147.The Appellant’s mark up on its sales in the 15 deals ranged from 2.38 to 4.24 per cent. The Appellant’s total profit on the 15 deals was ₤1,170,000 which averaged out at about ₤78,000 for each deal. In contrast the total profit made by Uni-Brand for the 15 deals was ₤110,500 which averaged out at ₤7,360 per deal. The Appellant’s profit on the 15 deals was between 13 to 24 per cent of the contra-trader’s output tax. The Appellant split deals 6, 7, 8, 9, 12, 13 and 14 into separate transactions even though the individual deal involved the same customer.

148.On 27 June 2006 the Appellant conducted 2 deals (11 transactions) in Nokia phones which were purchased from Uni-Brand. On 21 July 2006 the Appellant sold  the phones to two UK traders, Gold UK and Horizon Import Export Limited,  at a total loss of ₤4 million. Uni-Brand also made a loss of ₤1.17m on its deals with the Appellant. Gold UK and Horizon made a total profit of ₤450,000 on its sales of the mobile phones to MK Digital (World) (Cyprus), which was the Appellant’s customer in the April deals 2, 4, 7 ,and 8. The Appellant’s deal with Gold UK was split into six separate transactions, whilst the deal with Horizon was split into five separate transactions.

149. HMRC contended that the Appellant’s deals in the two quarters 04/06 and 06/06 were clean chains in a contra trading scheme. Within the scheme Uni-Brand (Europe) Limited acted as a contra trader offsetting the repayment VAT claims in the Appellant’s deals in periods 04/06 and 06/06 (clean chains) against the VAT claims in chains of deals traced back to defaulting traders (dirty chains).

150. The allocated contra trades to the Appellant’s deals in 04/06 took place on 6 April 2006 (Termina), 11 – 13 April 2006 (ICM UK) and 20 - 26 April 2006 (Eclipse Windows).
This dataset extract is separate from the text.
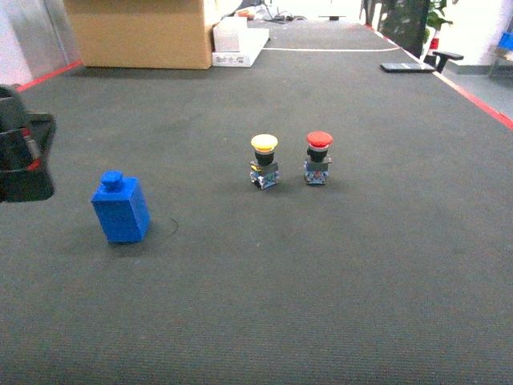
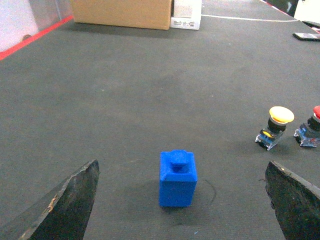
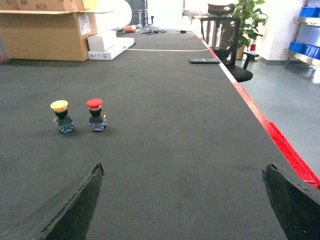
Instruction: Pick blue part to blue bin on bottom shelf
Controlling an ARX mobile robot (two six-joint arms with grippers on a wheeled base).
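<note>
The blue part stands upright on the dark mat at the left, a small stud on its top. My left gripper hovers just left of it at the frame edge. In the left wrist view the blue part sits centred ahead of the open left gripper, both fingers well apart from it. My right gripper is open over bare mat with nothing between its fingers. A steel rack with blue crates stands far off at the right; I cannot tell whether the blue bin or bottom shelf is there.
A yellow-capped push-button and a red-capped push-button stand side by side mid-mat. A cardboard box and a white box sit at the back. A red stripe marks the mat's right edge, near an office chair.
</note>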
Whilst the allocated contra-trades to the Appellant’s deals in 06/06 took place on  27 and 28 July (Mobiles 4 U Ltd), and 31 July 2006 (Mountgale Ltd).

151.The Appellant acted as a broker in the 04/06 deals, and as a buffer in the 06/06 deals. Appellant’s counsel pointed out that HMRC had adduced no evidence of action taken to deny the input tax claims of  Gold UK and Horizon which acted as the brokers in the 06/06 deals.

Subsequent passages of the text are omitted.